Having a place to call home that you love is a feeling I can't explain. To know I can always go home to my place of safety and happiness, comfort and joy, brings a sense of relief and security. A freedom from the world, where I can do as I please, dance at all hours and be myself completely.
Since I've been living here the relationship between my mother and I has improved drastically. It's so strange reading over my old posts of the things she used to do, it seems from another world. Granted, we still argue occasionally but nothing out of the ordinary. She is having more medical issues though with her lungs which we are addressing now and in the coming months. It may be bad news but I've grieved over it and am ready to help her fight whatever comes her way.

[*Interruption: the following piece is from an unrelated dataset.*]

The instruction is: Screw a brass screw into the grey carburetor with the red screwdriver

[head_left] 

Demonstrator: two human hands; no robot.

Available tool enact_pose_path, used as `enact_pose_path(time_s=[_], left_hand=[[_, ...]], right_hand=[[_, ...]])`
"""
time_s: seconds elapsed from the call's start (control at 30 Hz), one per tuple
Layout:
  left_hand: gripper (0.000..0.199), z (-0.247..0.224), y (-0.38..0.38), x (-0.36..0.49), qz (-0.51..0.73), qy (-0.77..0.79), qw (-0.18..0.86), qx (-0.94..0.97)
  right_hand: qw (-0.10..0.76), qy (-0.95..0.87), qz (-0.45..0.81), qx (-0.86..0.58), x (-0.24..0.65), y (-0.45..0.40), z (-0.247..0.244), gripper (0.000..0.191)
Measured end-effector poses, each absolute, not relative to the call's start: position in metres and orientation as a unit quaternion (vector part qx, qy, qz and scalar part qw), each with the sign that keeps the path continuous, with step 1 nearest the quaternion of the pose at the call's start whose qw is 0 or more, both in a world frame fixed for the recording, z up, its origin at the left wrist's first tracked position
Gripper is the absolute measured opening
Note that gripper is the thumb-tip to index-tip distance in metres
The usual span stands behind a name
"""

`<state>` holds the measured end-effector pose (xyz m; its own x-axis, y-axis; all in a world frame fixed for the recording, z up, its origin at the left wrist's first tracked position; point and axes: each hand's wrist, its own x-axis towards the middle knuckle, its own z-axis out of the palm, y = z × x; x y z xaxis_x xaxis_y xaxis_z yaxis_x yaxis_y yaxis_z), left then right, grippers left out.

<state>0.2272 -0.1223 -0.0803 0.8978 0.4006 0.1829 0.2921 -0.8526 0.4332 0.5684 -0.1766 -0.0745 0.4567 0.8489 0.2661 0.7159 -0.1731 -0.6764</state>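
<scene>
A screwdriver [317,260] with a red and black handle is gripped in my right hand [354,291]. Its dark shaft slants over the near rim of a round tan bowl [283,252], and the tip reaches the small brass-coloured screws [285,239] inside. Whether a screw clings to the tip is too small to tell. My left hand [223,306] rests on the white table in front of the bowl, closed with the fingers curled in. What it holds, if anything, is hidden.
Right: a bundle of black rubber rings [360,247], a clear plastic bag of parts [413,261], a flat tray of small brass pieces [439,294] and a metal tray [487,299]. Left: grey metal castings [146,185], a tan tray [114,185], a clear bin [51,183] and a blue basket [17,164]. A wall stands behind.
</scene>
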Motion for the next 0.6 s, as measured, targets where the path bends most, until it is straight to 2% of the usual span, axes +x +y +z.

My health has thankfully been well, and the recent regular workouts has lifted all my winter blahs. I've learned that for me to be sane and happy physical activity has to be a part of my daily routine. When I'm active I'm happy and hopeful and ready to take on the world. As soon as I slip on my workouts I feel it emotionally first. I start to get depressed and want to binge on unhealthy foods that forces the spiral downward. I've known this about myself generally but having final confirmation that exercise is a cure all to my anxiety and stress is a big wake up. I'm finally feeling ready to be social again. I have been seeing some friends occasionally, not as much as I'd like.
My animals are all doing well, the family consists of Riley the dog, Gizmo the bunny, Kiwi the parrotlet, Mika the budgie, peanut the hamster and cosmo the fishie. Everyone is cozy and happy.
School is in my future this year, I'm really looking forward to going to UofT. It's about time I went back to school. I've had setbacks with finances and family issues, but those never go away. So now it's time to focus on that. I'm still not sure which career path I will choose but I'm sure it will open doors either way. I'll get new ideas and meet new people, and hopefully learn a whole lot. ( =
I've spent some time looking over my livejournal and had a lot of laughs through it. We all change so much more than we realize. Don't get me wrong I still love to party and have fun, but there is so much more to life now that I was scarcely aware of. The friends that I've kept through it all mean the world to me. Thanks for stickin around ( =
What an adventure my twenties were. Gonna be turning 30 this year and I'm looking forward to it. The experience and struggles have taught me so much more than I could have imagined.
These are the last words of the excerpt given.